The information in the stackmap section can be seen as a custom
calling convention which is unique for this particular
location. Unfortunately there is currently no way to define the
details of a LLVM calling convention dynamically, as LLVM only allows
the user to choose among a fixed set of predefined conventions.

Approach
=======
This proposal adds a new calling convention called 'explicitcc', which
can be applied to void functions. A function using the explicit
calling convention requires that each element of the argument list has
a parameter attribute 'hwreg(metadata)' specifying the register from
which the argument gets its value. An 'explicit' function can have an
optional 'noclobber(metadata)' function attribute to tell the compiler
which registers are to be treated as callee save. Additionally a new
'@llvm.experimental.retwr(...)' (standing for return with registers)
intrinsic is introduced.

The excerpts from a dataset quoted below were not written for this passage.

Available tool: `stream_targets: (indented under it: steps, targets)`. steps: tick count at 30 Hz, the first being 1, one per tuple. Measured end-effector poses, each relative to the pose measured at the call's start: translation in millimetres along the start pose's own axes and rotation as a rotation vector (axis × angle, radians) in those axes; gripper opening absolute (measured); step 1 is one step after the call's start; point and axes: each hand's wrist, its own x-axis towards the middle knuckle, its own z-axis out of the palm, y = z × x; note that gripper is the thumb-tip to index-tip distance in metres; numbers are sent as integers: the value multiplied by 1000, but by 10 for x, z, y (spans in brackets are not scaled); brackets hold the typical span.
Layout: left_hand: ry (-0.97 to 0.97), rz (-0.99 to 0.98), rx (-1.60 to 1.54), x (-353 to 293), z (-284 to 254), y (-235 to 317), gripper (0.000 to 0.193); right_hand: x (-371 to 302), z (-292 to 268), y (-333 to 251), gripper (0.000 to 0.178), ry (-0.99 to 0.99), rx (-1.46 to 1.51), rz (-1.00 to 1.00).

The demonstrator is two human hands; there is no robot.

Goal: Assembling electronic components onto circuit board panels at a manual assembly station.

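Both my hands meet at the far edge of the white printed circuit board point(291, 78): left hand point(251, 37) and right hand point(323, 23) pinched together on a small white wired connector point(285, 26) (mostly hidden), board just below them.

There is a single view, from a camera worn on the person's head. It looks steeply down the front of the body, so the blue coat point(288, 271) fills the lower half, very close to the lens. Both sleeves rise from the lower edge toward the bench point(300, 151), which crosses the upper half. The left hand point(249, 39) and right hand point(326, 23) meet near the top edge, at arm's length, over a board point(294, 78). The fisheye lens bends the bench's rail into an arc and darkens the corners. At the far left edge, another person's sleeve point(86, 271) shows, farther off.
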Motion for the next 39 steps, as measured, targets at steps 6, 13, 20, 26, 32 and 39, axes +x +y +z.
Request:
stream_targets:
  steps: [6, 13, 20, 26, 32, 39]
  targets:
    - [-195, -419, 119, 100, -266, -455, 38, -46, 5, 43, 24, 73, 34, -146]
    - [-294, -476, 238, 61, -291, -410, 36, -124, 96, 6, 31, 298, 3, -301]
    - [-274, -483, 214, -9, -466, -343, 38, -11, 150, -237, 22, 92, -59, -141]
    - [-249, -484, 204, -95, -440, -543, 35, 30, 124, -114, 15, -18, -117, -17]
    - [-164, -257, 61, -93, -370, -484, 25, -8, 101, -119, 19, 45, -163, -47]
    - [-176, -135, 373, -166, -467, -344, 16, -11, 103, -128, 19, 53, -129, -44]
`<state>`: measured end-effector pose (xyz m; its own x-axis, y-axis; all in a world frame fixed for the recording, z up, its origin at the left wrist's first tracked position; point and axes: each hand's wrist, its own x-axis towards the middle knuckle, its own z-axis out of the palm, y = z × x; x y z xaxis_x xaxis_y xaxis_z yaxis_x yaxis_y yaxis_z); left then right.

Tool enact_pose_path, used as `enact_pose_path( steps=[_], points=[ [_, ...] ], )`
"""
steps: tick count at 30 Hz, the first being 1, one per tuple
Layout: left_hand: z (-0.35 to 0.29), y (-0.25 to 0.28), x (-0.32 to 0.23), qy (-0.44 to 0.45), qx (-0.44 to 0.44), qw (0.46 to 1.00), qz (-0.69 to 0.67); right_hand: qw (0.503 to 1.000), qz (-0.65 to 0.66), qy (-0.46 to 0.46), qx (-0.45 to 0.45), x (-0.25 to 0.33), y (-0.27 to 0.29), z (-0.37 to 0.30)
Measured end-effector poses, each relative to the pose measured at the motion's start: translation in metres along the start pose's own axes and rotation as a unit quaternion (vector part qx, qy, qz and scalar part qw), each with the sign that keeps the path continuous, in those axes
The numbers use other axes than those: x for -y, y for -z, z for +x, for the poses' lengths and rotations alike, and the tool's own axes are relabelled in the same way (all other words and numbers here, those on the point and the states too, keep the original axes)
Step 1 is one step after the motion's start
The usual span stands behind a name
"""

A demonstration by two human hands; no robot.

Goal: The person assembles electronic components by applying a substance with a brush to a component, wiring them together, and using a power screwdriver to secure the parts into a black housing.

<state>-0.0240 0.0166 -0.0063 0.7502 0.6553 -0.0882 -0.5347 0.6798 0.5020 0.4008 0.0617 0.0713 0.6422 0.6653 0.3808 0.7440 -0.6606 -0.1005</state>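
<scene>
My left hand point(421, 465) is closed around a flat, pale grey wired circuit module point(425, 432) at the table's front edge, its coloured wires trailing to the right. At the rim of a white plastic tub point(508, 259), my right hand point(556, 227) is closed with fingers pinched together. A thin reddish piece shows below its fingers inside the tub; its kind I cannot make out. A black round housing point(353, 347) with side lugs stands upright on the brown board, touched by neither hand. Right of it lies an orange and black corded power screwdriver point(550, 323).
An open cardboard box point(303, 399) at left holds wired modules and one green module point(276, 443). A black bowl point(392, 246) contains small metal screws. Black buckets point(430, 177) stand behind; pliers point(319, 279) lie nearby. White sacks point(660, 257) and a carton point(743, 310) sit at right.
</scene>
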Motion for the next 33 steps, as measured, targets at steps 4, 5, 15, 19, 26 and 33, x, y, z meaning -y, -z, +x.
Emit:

By giving each parameter to retwr a hwreg
attribute, it allows the 'explicit' function to return to its caller
with a defined register state.

Only parameters passed in registers are considered as the
llvm.addressofreturnaddress intrinsic can be used to calculate the
location of values on the callers stack.

Example
======
The following is a function which exchanges the values of rcx and rdx
without clobbering rax and rbx.

define explicitcc void @example(i64 hwreg(metadata !1) %a,
                                i64 hwreg(metadata !2) %b)
			       noclobber(metadata !0) {
  call void (...) @llvm.experimental.retwr(i64 hwreg(metadata !2) %a,
                                           i64 hwreg(metadata !1) %b)
  ret void
}

!0 = !{!"rax", !"rbx"}
!1 = !{!"rcx"}
!2 = !{!"rdx"}

Open Questions
=============
Are parameter attributes the best way to encode the register
information? The metadata reference requires adding a pointer to the
ISD::ArgFlagsTy struct, thus growing it by 50%, is this acceptable?
An alternative could be to instead have a function attribute which
points to a metadata tuple with the explicit registers.

References
=========
[1] https://llvm.org/docs/StackMaps.html#stack-map-format

[2] https://dl.acm.org/citation.cfm?id=2633450

[3] https://llvm.org/docs/StackMaps.html#stack-map-section

Regards,

--Frej Drejhammar

David Chisnall via llvm-dev

2019-Jan-15 11:21 UTC

head link

[llvm-dev] [RFC] Introducing an explicit calling convention

On 15/01/2019 08:20, Frej Drejhammar via llvm-dev wrote:> Only parameters passed in registers are considered as the
> llvm.addressofreturnaddress intrinsic can be used to calculate the
> location of values on the callers stack.
I'm not convinced by this part of the proposal.  It is valid for x86, 
for calls that use a normal call instruction and so the return address 
is pushed onto the stack, but on pretty much any other architecture this 
is not the case: the return address is in a register and it's the 
responsibility of the callee prolog to spill it  (or to not spill it, if 
this is a leaf function), so may well not be at the start of the return 
area.  It's also unlikely to interact well with safe stack and similar 
techniques.

Perhaps more importantly, this works only for calling conventions where 
the caller is responsible for cleaning up the stack.  Some calling 
conventions (e.g. Windows' stdcall) require the callee to clean up the 
stack, supporting these would require that we be able to find on-stack 
parameters and move the stack pointer from IR.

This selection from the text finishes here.